**YOUR GOAL**
In the entries below, some lines hold the string "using"; please say how many, giving the number and nothing else.

***** MATERIAL PROVIDED

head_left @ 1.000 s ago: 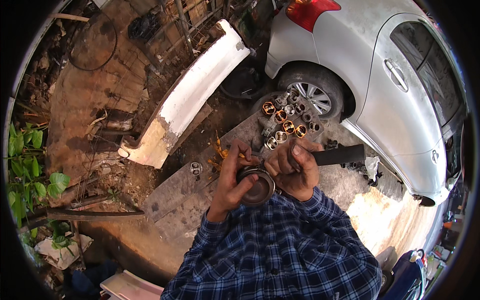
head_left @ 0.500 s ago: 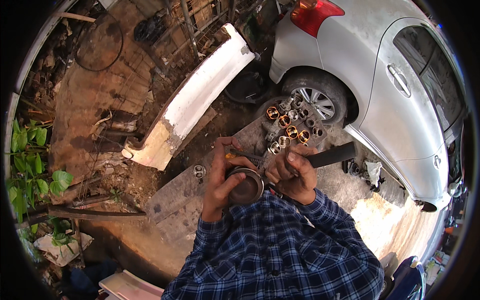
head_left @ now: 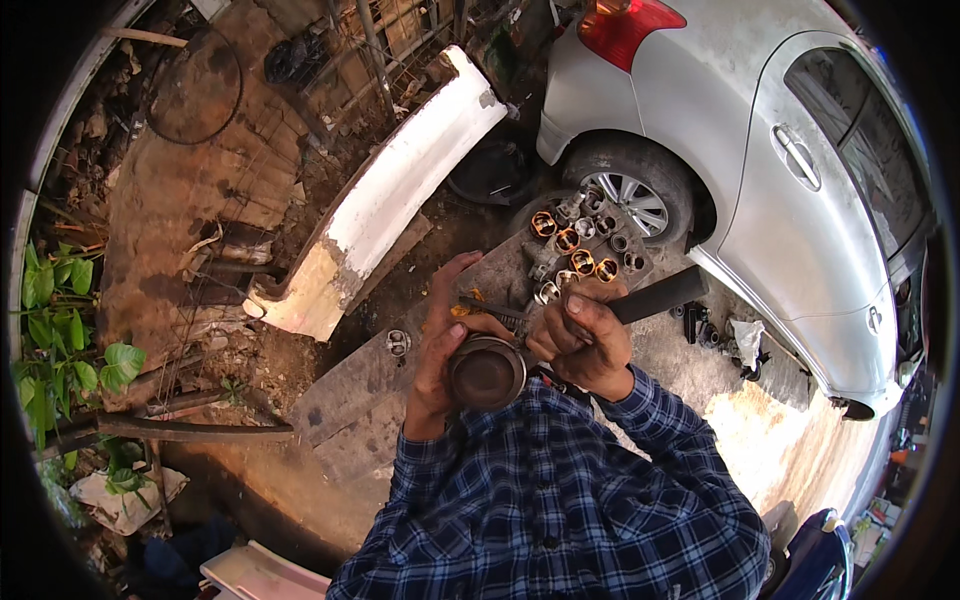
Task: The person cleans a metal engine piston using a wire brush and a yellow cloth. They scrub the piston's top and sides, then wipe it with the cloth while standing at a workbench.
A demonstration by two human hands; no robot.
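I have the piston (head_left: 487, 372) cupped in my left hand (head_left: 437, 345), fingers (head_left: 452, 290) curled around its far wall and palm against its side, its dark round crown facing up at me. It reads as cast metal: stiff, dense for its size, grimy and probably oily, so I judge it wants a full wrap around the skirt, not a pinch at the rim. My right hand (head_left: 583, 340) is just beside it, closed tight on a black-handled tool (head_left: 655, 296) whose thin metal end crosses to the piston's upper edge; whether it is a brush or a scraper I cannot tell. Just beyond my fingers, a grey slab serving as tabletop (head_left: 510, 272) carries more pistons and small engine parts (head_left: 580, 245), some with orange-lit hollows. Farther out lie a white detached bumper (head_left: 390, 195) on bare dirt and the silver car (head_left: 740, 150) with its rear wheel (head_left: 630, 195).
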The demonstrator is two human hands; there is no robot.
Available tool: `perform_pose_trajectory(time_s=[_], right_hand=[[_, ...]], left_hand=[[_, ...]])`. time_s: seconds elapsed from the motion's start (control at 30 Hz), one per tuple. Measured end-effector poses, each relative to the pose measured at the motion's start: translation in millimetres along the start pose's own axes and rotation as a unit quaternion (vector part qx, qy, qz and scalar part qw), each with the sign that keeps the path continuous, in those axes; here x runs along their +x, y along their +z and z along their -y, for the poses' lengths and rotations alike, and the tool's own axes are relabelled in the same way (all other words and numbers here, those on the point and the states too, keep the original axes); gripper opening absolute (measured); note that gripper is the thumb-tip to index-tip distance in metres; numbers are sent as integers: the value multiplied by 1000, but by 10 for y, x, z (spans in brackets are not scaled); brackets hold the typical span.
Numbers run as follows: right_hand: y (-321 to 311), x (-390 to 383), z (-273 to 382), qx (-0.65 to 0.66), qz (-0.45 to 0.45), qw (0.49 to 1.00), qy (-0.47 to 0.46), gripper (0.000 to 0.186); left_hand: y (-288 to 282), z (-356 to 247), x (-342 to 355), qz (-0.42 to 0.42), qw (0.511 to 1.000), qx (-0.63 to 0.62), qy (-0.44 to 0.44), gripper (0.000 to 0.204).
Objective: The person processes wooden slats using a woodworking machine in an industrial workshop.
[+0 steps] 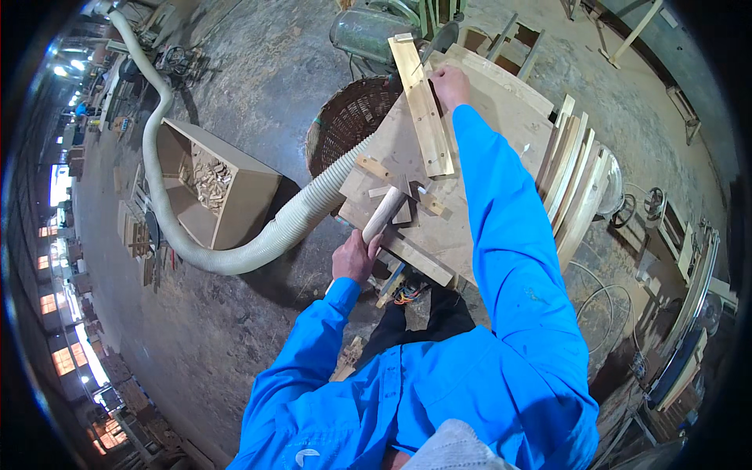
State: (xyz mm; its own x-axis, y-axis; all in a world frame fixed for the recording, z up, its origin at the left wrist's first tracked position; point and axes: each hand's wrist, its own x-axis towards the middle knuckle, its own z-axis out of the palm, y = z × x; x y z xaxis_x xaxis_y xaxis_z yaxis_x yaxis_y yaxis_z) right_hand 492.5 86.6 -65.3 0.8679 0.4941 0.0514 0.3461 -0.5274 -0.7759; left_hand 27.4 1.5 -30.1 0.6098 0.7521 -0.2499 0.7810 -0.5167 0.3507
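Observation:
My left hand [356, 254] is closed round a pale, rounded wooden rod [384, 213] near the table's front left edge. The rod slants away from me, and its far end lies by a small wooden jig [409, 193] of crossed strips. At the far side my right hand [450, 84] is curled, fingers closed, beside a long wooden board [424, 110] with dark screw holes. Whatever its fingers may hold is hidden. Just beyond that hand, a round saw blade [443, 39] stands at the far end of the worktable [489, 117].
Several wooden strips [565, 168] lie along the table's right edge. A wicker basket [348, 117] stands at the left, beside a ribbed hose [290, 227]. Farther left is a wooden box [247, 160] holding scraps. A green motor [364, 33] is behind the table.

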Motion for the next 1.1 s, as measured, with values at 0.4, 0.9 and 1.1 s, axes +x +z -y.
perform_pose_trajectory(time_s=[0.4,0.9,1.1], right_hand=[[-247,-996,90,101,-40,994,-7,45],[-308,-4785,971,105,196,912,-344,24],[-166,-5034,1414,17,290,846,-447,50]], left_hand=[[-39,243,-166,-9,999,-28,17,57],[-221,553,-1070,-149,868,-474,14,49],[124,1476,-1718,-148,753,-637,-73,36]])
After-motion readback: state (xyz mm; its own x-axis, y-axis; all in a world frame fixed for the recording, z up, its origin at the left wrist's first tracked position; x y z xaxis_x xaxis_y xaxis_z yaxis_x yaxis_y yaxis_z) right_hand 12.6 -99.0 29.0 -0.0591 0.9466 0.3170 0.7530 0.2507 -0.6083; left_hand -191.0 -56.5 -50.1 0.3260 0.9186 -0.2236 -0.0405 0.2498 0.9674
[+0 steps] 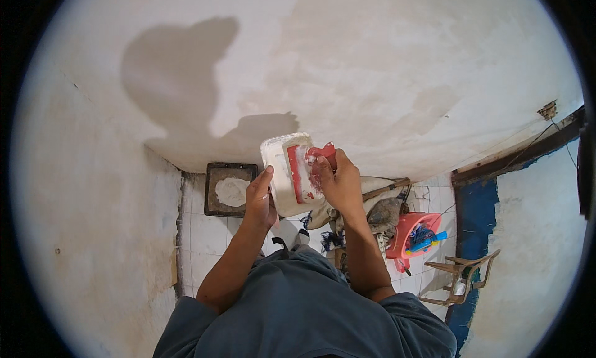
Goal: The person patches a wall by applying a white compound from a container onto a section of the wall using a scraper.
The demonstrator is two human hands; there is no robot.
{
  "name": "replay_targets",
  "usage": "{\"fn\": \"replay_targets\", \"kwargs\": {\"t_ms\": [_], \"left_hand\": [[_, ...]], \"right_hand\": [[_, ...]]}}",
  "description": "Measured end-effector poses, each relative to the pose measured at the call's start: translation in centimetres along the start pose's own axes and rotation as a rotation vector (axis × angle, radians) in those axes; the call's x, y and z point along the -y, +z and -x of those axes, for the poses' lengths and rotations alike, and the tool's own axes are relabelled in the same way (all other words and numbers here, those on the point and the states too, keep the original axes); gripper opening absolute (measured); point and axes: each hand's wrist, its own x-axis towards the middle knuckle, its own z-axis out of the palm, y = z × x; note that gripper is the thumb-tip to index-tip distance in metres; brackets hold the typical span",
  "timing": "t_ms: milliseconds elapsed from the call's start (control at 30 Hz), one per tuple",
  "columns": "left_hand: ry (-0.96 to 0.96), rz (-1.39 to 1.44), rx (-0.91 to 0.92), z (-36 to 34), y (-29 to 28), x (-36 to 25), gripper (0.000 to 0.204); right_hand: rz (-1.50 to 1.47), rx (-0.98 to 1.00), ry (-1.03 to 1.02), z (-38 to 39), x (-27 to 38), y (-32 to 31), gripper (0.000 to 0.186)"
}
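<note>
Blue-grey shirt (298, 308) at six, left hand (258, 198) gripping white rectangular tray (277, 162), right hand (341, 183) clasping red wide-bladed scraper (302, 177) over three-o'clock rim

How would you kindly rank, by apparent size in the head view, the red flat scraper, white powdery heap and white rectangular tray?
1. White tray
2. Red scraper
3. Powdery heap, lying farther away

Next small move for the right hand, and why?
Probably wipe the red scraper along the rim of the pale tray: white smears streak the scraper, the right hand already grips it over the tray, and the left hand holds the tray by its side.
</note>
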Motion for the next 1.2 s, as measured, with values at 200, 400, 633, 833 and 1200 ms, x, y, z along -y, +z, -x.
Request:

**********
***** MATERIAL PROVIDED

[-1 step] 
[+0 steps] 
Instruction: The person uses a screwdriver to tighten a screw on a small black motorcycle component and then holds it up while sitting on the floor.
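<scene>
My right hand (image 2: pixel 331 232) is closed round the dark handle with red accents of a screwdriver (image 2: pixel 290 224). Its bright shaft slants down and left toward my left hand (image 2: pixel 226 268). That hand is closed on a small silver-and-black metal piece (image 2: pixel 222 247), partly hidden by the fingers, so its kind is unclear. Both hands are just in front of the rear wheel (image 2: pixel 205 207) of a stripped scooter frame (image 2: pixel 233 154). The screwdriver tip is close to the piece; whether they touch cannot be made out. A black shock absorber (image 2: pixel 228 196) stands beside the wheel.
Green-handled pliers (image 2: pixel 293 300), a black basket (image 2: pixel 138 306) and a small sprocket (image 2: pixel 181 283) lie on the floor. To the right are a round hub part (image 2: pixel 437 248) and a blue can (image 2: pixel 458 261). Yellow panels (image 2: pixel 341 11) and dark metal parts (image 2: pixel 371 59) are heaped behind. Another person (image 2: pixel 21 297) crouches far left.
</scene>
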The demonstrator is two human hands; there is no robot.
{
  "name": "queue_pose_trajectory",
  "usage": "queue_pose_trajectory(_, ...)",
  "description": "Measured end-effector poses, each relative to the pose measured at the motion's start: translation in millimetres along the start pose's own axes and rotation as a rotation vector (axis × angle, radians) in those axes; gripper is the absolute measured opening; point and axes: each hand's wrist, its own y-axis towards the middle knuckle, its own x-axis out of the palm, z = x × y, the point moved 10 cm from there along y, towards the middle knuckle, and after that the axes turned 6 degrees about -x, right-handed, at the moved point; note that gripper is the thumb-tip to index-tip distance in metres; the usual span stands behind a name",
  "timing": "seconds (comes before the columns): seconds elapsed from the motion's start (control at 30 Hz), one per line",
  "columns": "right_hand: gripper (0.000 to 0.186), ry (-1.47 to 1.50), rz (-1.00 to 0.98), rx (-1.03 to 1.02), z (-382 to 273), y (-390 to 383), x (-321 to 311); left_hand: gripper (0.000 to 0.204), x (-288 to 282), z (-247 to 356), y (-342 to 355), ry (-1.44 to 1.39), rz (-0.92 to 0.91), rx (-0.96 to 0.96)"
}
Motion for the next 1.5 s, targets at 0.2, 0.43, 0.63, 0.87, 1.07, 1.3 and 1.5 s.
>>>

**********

**WRITTEN ANSWER**
3